• [Work instructions]:
Everything in the data that follows has to be repeated verbatim.

───── Entries provided ─────

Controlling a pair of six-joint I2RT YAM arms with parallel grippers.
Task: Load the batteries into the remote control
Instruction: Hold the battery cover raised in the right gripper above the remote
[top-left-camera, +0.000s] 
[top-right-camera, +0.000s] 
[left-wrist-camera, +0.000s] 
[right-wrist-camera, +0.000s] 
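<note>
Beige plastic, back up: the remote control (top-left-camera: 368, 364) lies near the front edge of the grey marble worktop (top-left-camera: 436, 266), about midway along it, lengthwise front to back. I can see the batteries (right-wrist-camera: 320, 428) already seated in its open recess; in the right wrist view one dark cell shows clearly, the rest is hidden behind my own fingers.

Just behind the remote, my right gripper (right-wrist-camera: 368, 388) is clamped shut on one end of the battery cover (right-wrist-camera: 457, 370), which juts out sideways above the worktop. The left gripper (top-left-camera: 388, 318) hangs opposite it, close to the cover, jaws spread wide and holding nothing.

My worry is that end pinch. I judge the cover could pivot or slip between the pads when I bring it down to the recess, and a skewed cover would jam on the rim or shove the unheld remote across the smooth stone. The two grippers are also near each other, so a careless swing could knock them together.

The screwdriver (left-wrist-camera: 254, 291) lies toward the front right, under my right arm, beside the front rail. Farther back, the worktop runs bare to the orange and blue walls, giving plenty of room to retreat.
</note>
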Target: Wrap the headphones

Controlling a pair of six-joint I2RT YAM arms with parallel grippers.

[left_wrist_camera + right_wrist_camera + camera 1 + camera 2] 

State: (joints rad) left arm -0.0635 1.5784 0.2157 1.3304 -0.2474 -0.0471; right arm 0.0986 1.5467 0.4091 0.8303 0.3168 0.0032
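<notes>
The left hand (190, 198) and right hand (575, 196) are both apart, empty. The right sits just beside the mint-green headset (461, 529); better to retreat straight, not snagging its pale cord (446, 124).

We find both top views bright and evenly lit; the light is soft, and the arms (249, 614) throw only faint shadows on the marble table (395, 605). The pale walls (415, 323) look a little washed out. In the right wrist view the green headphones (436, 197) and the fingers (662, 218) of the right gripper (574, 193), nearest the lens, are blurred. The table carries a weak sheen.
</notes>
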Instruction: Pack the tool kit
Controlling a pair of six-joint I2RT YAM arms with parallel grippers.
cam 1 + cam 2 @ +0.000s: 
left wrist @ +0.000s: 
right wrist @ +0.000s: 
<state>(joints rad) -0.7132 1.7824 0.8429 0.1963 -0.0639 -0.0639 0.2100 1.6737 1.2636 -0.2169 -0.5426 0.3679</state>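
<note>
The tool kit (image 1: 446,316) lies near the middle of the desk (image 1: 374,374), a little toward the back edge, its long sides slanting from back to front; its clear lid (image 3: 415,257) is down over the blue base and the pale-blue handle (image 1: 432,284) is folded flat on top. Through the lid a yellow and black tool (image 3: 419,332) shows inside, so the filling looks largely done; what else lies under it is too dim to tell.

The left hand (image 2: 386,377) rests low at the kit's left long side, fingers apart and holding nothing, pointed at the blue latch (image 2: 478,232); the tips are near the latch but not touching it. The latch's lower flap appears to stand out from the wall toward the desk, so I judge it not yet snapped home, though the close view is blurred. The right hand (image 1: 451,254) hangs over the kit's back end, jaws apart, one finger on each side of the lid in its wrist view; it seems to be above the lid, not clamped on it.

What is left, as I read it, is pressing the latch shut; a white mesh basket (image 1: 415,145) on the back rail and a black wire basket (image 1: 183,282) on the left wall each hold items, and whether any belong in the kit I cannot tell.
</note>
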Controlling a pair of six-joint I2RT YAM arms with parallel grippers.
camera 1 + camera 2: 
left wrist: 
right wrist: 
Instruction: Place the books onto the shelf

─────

• [Task result]:
Controlling a pair of six-joint I2RT YAM arms with parallel grippers.
Task: Load the batteries into the remote control
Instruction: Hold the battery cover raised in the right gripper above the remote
[top-left-camera, +0.000s] 
[top-right-camera, +0.000s] 
[left-wrist-camera, +0.000s] 
[right-wrist-camera, +0.000s] 
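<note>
Beige plastic, back up: the remote control (top-left-camera: 368, 364) lies near the front edge of the grey marble worktop (top-left-camera: 436, 266), about midway along it, lengthwise front to back. I can see the batteries (right-wrist-camera: 320, 428) already seated in its open recess; in the right wrist view one dark cell shows clearly, the rest is hidden behind my own fingers.

Just behind the remote, my right gripper (right-wrist-camera: 368, 388) is clamped shut on one end of the battery cover (right-wrist-camera: 457, 370), which juts out sideways above the worktop. The left gripper (top-left-camera: 388, 318) hangs opposite it, close to the cover, jaws spread wide and holding nothing.

My worry is that end pinch. I judge the cover could pivot or slip between the pads when I bring it down to the recess, and a skewed cover would jam on the rim or shove the unheld remote across the smooth stone. The two grippers are also near each other, so a careless swing could knock them together.

The screwdriver (left-wrist-camera: 254, 291) lies toward the front right, under my right arm, beside the front rail. Farther back, the worktop runs bare to the orange and blue walls, giving plenty of room to retreat.
</note>
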Target: Wrap the headphones

Controlling a pair of six-joint I2RT YAM arms with parallel grippers.

[left_wrist_camera + right_wrist_camera + camera 1 + camera 2] 

State: (joints rad) left arm -0.0635 1.5784 0.2157 1.3304 -0.2474 -0.0471; right arm 0.0986 1.5467 0.4091 0.8303 0.3168 0.0032
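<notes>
The left hand (190, 198) and right hand (575, 196) are both apart, empty. The right sits just beside the mint-green headset (461, 529); better to retreat straight, not snagging its pale cord (446, 124).

We find both top views bright and evenly lit; the light is soft, and the arms (249, 614) throw only faint shadows on the marble table (395, 605). The pale walls (415, 323) look a little washed out. In the right wrist view the green headphones (436, 197) and the fingers (662, 218) of the right gripper (574, 193), nearest the lens, are blurred. The table carries a weak sheen.
</notes>
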Instruction: Pack the tool kit
Controlling a pair of six-joint I2RT YAM arms with parallel grippers.
cam 1 + cam 2 @ +0.000s: 
left wrist @ +0.000s: 
right wrist @ +0.000s: 
<state>(joints rad) -0.7132 1.7824 0.8429 0.1963 -0.0639 -0.0639 0.2100 1.6737 1.2636 -0.2169 -0.5426 0.3679</state>
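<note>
The tool kit (image 1: 446,316) lies near the middle of the desk (image 1: 374,374), a little toward the back edge, its long sides slanting from back to front; its clear lid (image 3: 415,257) is down over the blue base and the pale-blue handle (image 1: 432,284) is folded flat on top. Through the lid a yellow and black tool (image 3: 419,332) shows inside, so the filling looks largely done; what else lies under it is too dim to tell.

The left hand (image 2: 386,377) rests low at the kit's left long side, fingers apart and holding nothing, pointed at the blue latch (image 2: 478,232); the tips are near the latch but not touching it. The latch's lower flap appears to stand out from the wall toward the desk, so I judge it not yet snapped home, though the close view is blurred. The right hand (image 1: 451,254) hangs over the kit's back end, jaws apart, one finger on each side of the lid in its wrist view; it seems to be above the lid, not clamped on it.

What is left, as I read it, is pressing the latch shut; a white mesh basket (image 1: 415,145) on the back rail and a black wire basket (image 1: 183,282) on the left wall each hold items, and whether any belong in the kit I cannot tell.
</note>
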Controlling a pair of six-joint I2RT YAM arms with parallel grippers.
camera 1 + camera 2: 
left wrist: 
right wrist: 
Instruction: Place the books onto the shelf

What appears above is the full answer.